A Brief History of Logical Replication in Postgres — and Looking Ahead at its Likely Future Evolution
A brief history of logical replication in Postgres — and looking ahead at its likely future evolution
This blog is divided into two parts. In this section, we walk through how the logical replication feature has evolved over the years, what the recent improvements for Postgres logical replication are, and how the feature will likely change in the future. The second blog of the series will discuss the multi-master (active-active), multi-region, and highly available PostgreSQL cluster created by pgEdge that is built on top of logical replication and pglogical.
Postgres replication is the process of copying data between systems. PostgreSQL supports two main methods of replication: logical replication and physical replication. Physical replication copies the data exactly as it appears on the disk to each node in the cluster. Physical replication requires all nodes to use the same major version to accommodate on-disk changes between the major versions of PostgreSQL.
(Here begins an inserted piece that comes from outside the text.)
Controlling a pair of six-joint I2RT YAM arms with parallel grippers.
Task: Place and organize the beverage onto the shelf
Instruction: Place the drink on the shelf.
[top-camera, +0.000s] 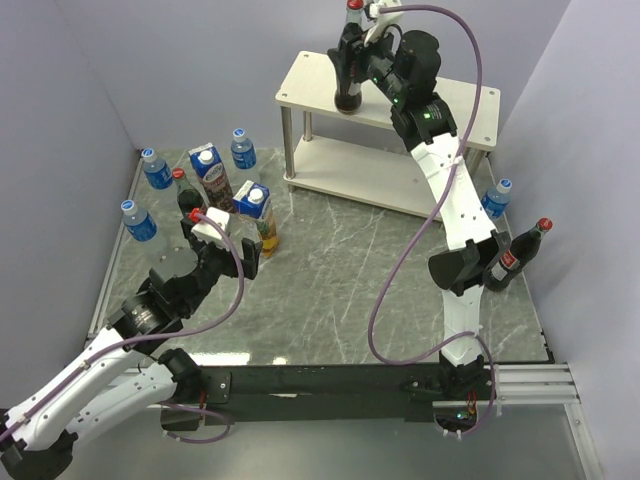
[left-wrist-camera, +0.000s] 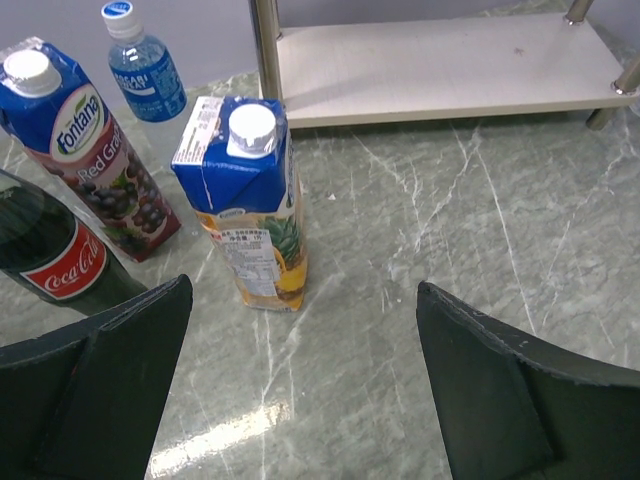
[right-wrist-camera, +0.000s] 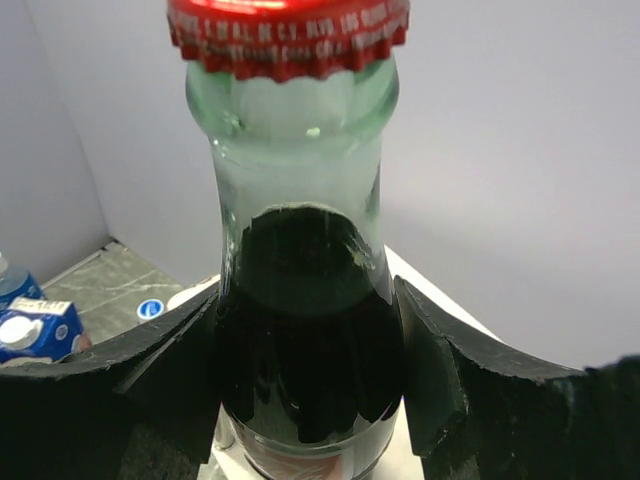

Logical replication on the other hand is the method of replicating data based on data changes. The building blocks of the logical replication feature were introduced in PostgreSQL 9.4, however the feature was completed in PostgreSQL 10. Logical replication provides fine grained control over the replication set via a publisher/subscriber model where multiple subscribers can subscribe to one or more publishers. Logical replication uses logical decoding plugins that format the data so it can be interpreted by other systems. This makes replication possible among heterogeneous systems and across major PostgreSQL releases; this means it requires zero downtime for major version upgrades. Logical replication also provides fine grained control over the replication set so you can decide whether to replicate an entire table, only certain columns from a table, or all of the tables within a schema.
Postgres logical replication evolution in Chronological order
As mentioned above, the community began developing the underlying technology that made logical replication possible in PostgreSQL 9.4. These features are the core building blocks for the logical replication feature.
This section describes the main features for logical replication that were added in each release. To review a complete list of logical replication features for each release, please refer to the
Replication and Recovery section of each version of the release notes.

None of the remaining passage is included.